The required output is the exact run of lines below that opens at the line with "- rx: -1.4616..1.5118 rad" and closes at the line with "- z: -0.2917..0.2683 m".

====

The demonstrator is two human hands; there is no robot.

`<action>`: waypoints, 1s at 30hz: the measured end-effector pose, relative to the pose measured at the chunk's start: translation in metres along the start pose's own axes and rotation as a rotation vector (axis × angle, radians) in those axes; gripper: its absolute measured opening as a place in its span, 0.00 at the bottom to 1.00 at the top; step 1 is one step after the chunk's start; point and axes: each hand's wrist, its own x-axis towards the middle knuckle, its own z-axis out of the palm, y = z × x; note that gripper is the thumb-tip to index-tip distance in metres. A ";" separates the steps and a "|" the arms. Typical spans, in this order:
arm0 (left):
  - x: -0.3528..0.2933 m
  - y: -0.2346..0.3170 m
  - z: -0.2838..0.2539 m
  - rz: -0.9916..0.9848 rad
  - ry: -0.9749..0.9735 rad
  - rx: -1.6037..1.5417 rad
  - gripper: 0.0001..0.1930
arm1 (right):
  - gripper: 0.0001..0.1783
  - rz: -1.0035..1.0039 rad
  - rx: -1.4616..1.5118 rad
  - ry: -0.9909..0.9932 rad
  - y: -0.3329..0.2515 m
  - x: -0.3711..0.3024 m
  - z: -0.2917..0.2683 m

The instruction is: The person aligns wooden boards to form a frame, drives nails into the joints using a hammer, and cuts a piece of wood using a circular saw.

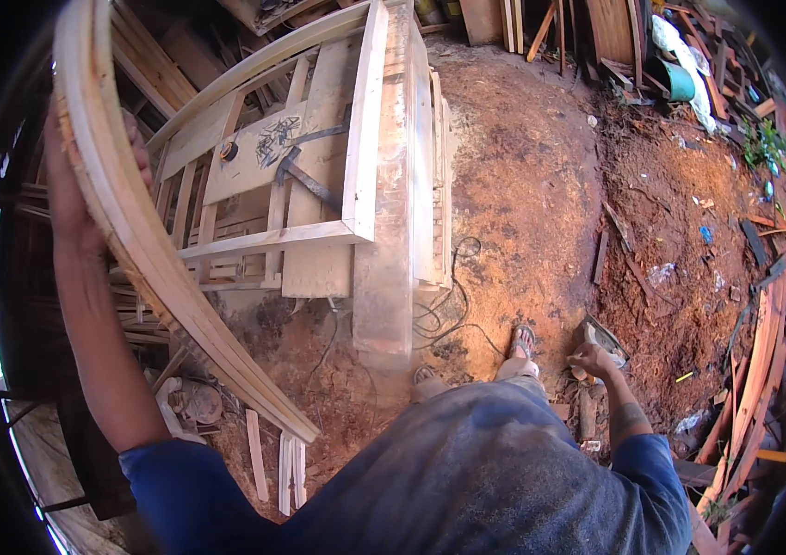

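Note:
My left hand (74,180) is closed around a bundle of long pale wooden boards (166,277). The boards stand tilted, running from the top left down to the lower middle. Low on the right, my right hand (596,359) hangs with its fingers curled; whether anything is in them cannot be made out. A grey tray-like object (607,342) on the ground shows just past that hand. Ahead of me is a pale wooden frame (365,120) on a workbench (383,296). Within the frame lie a hammer (308,182), a heap of nails (277,139) and a small round roll (228,151).
A dark cable (448,319) loops over the reddish dirt floor (522,176) near my feet. Short wooden strips (291,472) stand at the lower left. Scrap planks (754,388) and litter line the right side, with a green container (678,81) farther back.

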 end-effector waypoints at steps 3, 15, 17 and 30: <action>0.015 -0.064 0.006 -0.145 0.090 0.368 0.49 | 0.34 0.014 0.011 0.046 -0.005 -0.023 0.051; 0.040 -0.294 -0.037 0.221 -0.451 1.211 0.45 | 0.32 0.162 0.326 0.371 -0.152 -0.114 0.233; 0.049 -0.315 -0.038 0.284 -0.461 1.238 0.46 | 0.31 0.201 0.344 0.393 -0.157 -0.127 0.256; 0.040 -0.374 -0.029 0.458 -0.407 1.263 0.39 | 0.26 0.496 0.667 0.416 -0.132 -0.208 0.386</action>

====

# The answer:
  - rx: -1.4616..1.5118 rad
  - ry: -0.9909..0.9932 rad
  - y: -0.3329..0.2515 m
  - x: -0.3711..0.3024 m
  - z: -0.2917..0.2683 m

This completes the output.